[Your assignment] Every line in the listing should be set down again verbatim.

[Information provided]

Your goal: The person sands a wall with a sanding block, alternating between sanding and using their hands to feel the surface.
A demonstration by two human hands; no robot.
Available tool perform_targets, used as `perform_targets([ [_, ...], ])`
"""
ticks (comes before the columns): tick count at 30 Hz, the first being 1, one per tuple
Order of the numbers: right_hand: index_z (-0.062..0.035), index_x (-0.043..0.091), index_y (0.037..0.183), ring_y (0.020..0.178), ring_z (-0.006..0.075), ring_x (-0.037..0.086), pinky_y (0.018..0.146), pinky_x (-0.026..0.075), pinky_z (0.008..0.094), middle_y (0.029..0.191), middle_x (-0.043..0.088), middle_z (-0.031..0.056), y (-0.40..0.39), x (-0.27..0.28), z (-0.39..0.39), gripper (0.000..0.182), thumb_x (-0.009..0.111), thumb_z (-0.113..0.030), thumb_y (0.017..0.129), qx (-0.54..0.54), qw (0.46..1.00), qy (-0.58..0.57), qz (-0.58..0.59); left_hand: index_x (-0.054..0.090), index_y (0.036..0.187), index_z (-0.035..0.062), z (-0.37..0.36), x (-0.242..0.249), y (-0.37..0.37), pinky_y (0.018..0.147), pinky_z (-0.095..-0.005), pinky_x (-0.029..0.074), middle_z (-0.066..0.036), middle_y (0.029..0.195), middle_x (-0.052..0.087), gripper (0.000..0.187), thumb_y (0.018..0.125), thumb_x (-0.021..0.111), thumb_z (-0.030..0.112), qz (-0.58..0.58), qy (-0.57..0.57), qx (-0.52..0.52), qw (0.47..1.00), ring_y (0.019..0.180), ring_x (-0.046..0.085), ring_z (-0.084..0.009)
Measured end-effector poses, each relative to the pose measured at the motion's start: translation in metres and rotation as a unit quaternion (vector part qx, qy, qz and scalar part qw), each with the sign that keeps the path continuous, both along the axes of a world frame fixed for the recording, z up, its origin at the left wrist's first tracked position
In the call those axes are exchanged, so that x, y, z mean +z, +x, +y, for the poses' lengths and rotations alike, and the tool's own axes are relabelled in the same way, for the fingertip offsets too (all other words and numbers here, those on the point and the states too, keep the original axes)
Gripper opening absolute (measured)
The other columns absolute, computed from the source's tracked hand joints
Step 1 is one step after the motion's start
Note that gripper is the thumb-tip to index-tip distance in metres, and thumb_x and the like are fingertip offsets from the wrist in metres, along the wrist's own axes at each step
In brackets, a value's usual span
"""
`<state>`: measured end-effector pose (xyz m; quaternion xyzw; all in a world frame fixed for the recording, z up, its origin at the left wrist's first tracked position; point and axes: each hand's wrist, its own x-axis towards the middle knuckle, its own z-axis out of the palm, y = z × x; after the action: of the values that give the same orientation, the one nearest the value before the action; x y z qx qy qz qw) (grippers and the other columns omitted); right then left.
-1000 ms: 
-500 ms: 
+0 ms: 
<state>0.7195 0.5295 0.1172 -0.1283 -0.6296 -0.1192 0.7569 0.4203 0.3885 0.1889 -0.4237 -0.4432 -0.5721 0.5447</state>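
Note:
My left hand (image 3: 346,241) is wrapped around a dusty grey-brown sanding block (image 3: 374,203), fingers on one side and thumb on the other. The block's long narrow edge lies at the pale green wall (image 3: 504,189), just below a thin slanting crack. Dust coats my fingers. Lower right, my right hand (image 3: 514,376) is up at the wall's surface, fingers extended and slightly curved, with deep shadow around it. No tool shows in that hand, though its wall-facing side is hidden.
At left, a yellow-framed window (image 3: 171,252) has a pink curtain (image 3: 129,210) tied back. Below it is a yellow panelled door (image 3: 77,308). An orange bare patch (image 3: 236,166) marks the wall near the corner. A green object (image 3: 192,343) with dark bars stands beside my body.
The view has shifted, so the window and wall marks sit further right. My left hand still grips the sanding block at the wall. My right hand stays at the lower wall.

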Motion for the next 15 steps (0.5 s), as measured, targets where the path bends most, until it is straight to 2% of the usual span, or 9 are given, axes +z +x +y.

[Answer box]
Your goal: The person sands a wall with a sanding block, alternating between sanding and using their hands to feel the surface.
A demonstration by two human hands; no robot.
Available tool perform_targets, used as `perform_targets([ [_, ...], ])`
"""
ticks (comes before the columns): tick count at 30 Hz, the first being 1, one per tuple
Order of the numbers: right_hand: index_z (-0.062..0.035), index_x (-0.043..0.091), index_y (0.037..0.183), ring_y (0.020..0.178), ring_z (-0.006..0.075), ring_x (-0.037..0.086), pinky_y (0.018..0.146), pinky_x (-0.026..0.075), pinky_z (0.008..0.094), middle_y (0.029..0.191), middle_x (-0.043..0.088), middle_z (-0.031..0.056), y (-0.40..0.39), x (-0.27..0.28), z (-0.39..0.39), gripper (0.000..0.182), thumb_x (-0.009..0.111), thumb_z (-0.113..0.030), thumb_y (0.017..0.129), qx (-0.54..0.54), qw (0.46..1.00), qy (-0.58..0.57), qz (-0.58..0.59); left_hand: index_x (-0.054..0.090), index_y (0.036..0.187), index_z (-0.035..0.062), z (-0.37..0.36), x (-0.242..0.249), y (-0.37..0.37), pinky_y (0.018..0.147), pinky_z (-0.095..-0.005), pinky_x (-0.029..0.074), middle_z (-0.066..0.036), middle_y (0.029..0.195), middle_x (-0.052..0.087), gripper (0.000..0.187), thumb_y (0.018..0.125), thumb_x (-0.021..0.111), thumb_z (-0.030..0.112), qz (-0.58..0.58), qy (-0.57..0.57), qx (-0.52..0.52), qw (0.47..1.00), ring_y (0.019..0.180), ring_x (-0.046..0.085), ring_z (-0.084..0.009)
Measured end-effector poses, each relative to the pose measured at the motion's start: translation in metres and rotation as a unit quaternion (vector part qx, qy, qz and scalar part qw), each with the sign that keeps the path continuous, both along the axes of a world frame fixed for the recording, z up, its origin at the left wrist's first tracked position
In the call those axes are exchanged, so that x, y, z mean +z, +x, +y, for the poses' lengths and rotations alike, and the tool's own axes are relabelled in the same way, for the fingertip offsets too (all other words and numbers here, those on the point and the states too, keep the original axes)
Gripper opening absolute (measured)
The other columns absolute, computed from the source's tracked hand joints
Step 1 is one step after the motion's start
Note that gripper is the thumb-tip to index-tip distance in metres, and thumb_x and the like are fingertip offsets from the wrist in metres, along the wrist's own axes at each step
In brackets, a value's usual span
"""
`<state>`: measured end-effector pose (xyz m; quaternion xyzw; all in a world frame fixed for the recording, z up, its origin at the left wrist's first tracked position; point and axes: each hand's wrist, its own x-axis towards the middle knuckle, its own z-axis out of the palm, y = z × x; after the action: of the values that give the same orientation, the one nearest the value before the action; x y z qx qy qz qw) (grippers and the other columns omitted); right then left.
-1000 ms: 
-500 ms: 
+0 ms: 
<state>0.7195 0.5295 0.1172 -0.1283 -0.6296 -0.1192 0.7569 0.4203 0.3885 0.1889 -0.4237 -0.4432 -0.5721 0.5447</state>
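Note:
My left hand (image 3: 346,241) is wrapped around a dusty grey-brown sanding block (image 3: 374,203), fingers on one side and thumb on the other. The block's long narrow edge lies at the pale green wall (image 3: 504,189), just below a thin slanting crack. Dust coats my fingers. Lower right, my right hand (image 3: 514,376) is up at the wall's surface, fingers extended and slightly curved, with deep shadow around it. No tool shows in that hand, though its wall-facing side is hidden.
At left, a yellow-framed window (image 3: 171,252) has a pink curtain (image 3: 129,210) tied back. Below it is a yellow panelled door (image 3: 77,308). An orange bare patch (image 3: 236,166) marks the wall near the corner. A green object (image 3: 192,343) with dark bars stands beside my body.
The view has shifted, so the window and wall marks sit further right. My left hand still grips the sanding block at the wall. My right hand stays at the lower wall.
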
Motion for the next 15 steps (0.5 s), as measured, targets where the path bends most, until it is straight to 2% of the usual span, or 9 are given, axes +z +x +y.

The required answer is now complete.